Segundo Nicolás Maduro, com este aumento, o salário mínimo base dos venezuelanos passa a ser de 65.021,04 bolívares (84 euros) e o subsídio de alimentação de 135.000,00 bolívares (174 euros), totalizando 200.021,00 bolívares (258 euros à taxa de câmbio oficial Dicom).

O anúncio foi feito no programa radiofónico e televisivo “Os domingos com Maduro”, transmitido através da televisão e rádio estatais, durante o qual explicou que os “cesta tickets” (subsídios de alimentação) deixam de ser pagos por via eletrónica.

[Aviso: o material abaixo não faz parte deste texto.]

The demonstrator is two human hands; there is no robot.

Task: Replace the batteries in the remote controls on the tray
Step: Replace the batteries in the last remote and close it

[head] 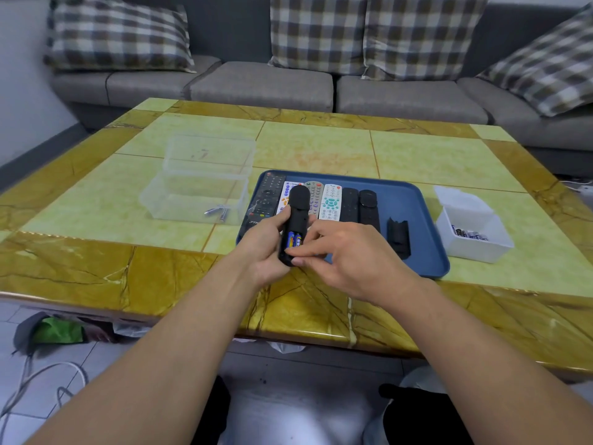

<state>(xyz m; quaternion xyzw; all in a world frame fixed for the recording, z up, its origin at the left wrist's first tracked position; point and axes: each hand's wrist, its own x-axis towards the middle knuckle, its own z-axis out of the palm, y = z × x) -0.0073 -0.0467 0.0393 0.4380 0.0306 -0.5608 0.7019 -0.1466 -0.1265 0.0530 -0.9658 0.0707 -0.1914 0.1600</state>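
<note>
My left hand (263, 248) grips a black remote (297, 203) back side up over the blue tray's (414, 216) front left corner. Its battery bay is uncovered and two blue batteries (295, 240) lie in it. The thumb and fingertips of my right hand (346, 255) press at the lower end of those batteries. A black battery cover (399, 237) lies on the tray to the right. Several other remotes (330, 202) lie side by side along the tray's far side, black, white and grey.
A clear plastic box (199, 200) with its lid up stands left of the tray, with a few used batteries (218, 213) inside. A white box (475, 232) holding batteries sits right of the tray. Behind the yellow-green table (128, 268) is a grey sofa (263, 85).
</note>
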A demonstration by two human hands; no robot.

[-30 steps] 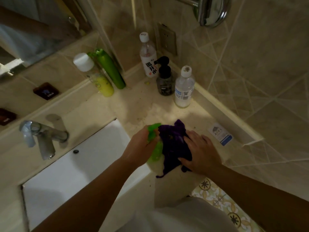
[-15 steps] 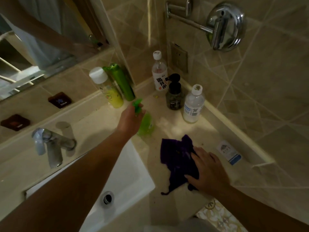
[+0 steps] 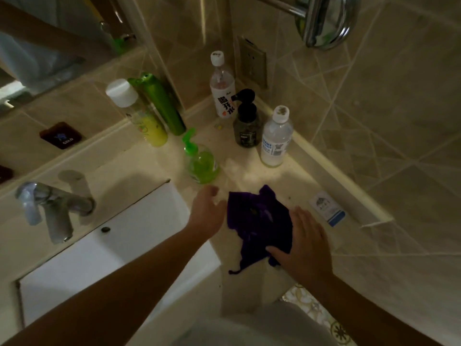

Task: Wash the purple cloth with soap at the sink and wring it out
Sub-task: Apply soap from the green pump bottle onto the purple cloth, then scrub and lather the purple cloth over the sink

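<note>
Fingers (image 3: 303,222) of the right hand (image 3: 305,245) lie flat and spread on the cloth's (image 3: 259,226) right edge, pressing it to the counter (image 3: 252,171) as they did half a second ago. The left hand (image 3: 207,213) has let go of the soap (image 3: 200,163), which it was holding then, and has drawn back to the cloth's left edge; its fingers are relaxed and hold nothing, and whether they touch the fabric cannot be told. The purple cloth lies crumpled near the counter's front edge, just right of the sink (image 3: 99,258), one corner hanging over. The green pump soap stands upright on the counter behind the left hand. Farther back stand a yellow bottle (image 3: 147,126), a green bottle (image 3: 162,106), a dark pump (image 3: 245,126) and two clear bottles. The tap (image 3: 50,208) is at left.
</note>
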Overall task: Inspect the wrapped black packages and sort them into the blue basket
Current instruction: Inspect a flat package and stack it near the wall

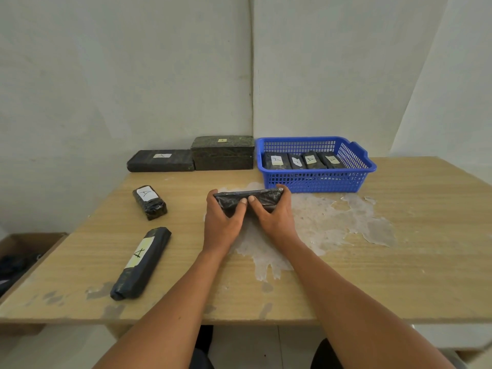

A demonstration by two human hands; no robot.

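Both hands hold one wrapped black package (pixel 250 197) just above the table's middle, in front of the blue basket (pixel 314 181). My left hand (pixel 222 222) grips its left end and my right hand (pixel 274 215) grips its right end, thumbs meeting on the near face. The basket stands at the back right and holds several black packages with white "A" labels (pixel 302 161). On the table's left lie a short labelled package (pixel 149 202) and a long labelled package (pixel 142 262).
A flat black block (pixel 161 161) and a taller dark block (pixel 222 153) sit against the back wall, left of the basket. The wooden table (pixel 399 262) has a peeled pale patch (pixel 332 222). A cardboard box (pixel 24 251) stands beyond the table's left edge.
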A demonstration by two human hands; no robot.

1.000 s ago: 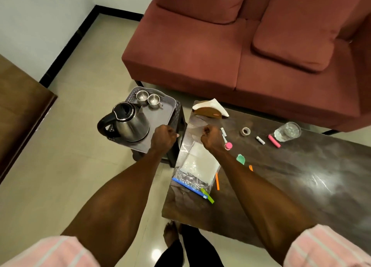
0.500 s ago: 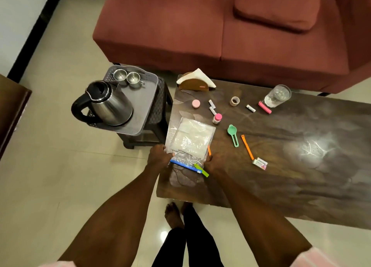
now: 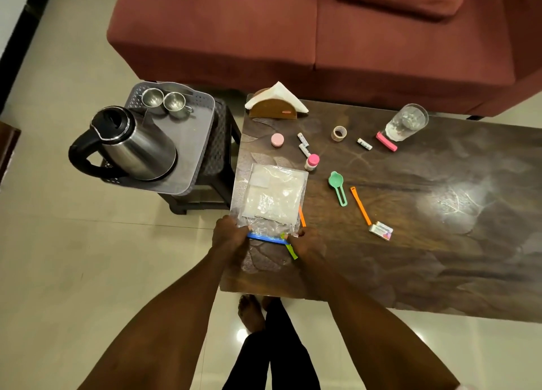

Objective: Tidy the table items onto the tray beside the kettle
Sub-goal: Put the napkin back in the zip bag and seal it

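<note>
A clear zip bag [image 3: 271, 197] with white contents lies on the left end of the dark wooden table [image 3: 425, 243]. My left hand [image 3: 230, 238] grips the bag's near left corner and my right hand [image 3: 305, 241] pinches its near right corner, at the blue zip strip [image 3: 267, 238]. Left of the table, a grey tray [image 3: 195, 143] rests on a dark stool and carries a steel kettle [image 3: 132, 146] and two small steel cups [image 3: 164, 99]. Scattered on the table are a pink-capped bottle [image 3: 311, 162], a pink lid [image 3: 277, 140], a green scoop [image 3: 338, 187] and an orange clip [image 3: 360, 204].
A napkin holder [image 3: 274, 103] stands at the table's far left corner. A tape roll [image 3: 339, 133], a glass of water [image 3: 406, 122], a pink clip [image 3: 386, 141], small white tubes [image 3: 303, 144] and a small packet [image 3: 380, 230] also lie on the table. A red sofa [image 3: 293, 31] runs behind.
Both hands have drawn back from the bag's far end to its near edge and now hold its zip corners. The view has tilted down and nearer.
</note>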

“Que seja depositado em bolívares para que ninguém roube o ‘cesta ticket’ de ninguém”, disse.

Os reformados e pensionados vão receber mensalmente um “bónus” de 30%, totalizando 84.527,40 bolívares (109,30 euros), sem direito a subsídio de alimentação.

Esta é a terceira vez que aumenta o salário mínimo dos venezuelanos, a primeira foi em janeiro e a segunda em fevereiro.

Fontes não oficiais referem que a Venezuela registou, em 2016, pelo menos 550% de inflação e que em janeiro e fevereiro deste ano o índice de preços ao consumidor subiu 45%.

A população queixa-se da falta de alguns produtos básicos. É no entanto possível encontrar nos supermercados mercadorias importadas a preços inacessíveis para grande parte da população.

Um pacote de 500 gramas de massa custa cerca de 4.500 bolívares (5,81 euros), um quilograma de açúcar 8.000 bolívares (10,34 euros), e uma barra de 200 gramas de manteiga 8.500 bolívares (10,99 euros).

O Governo distribui alimentos a preços subsidiados em algumas zonas mais pobres do país, distribuindo também, quinzenalmente, cabazes com produtos alimentares.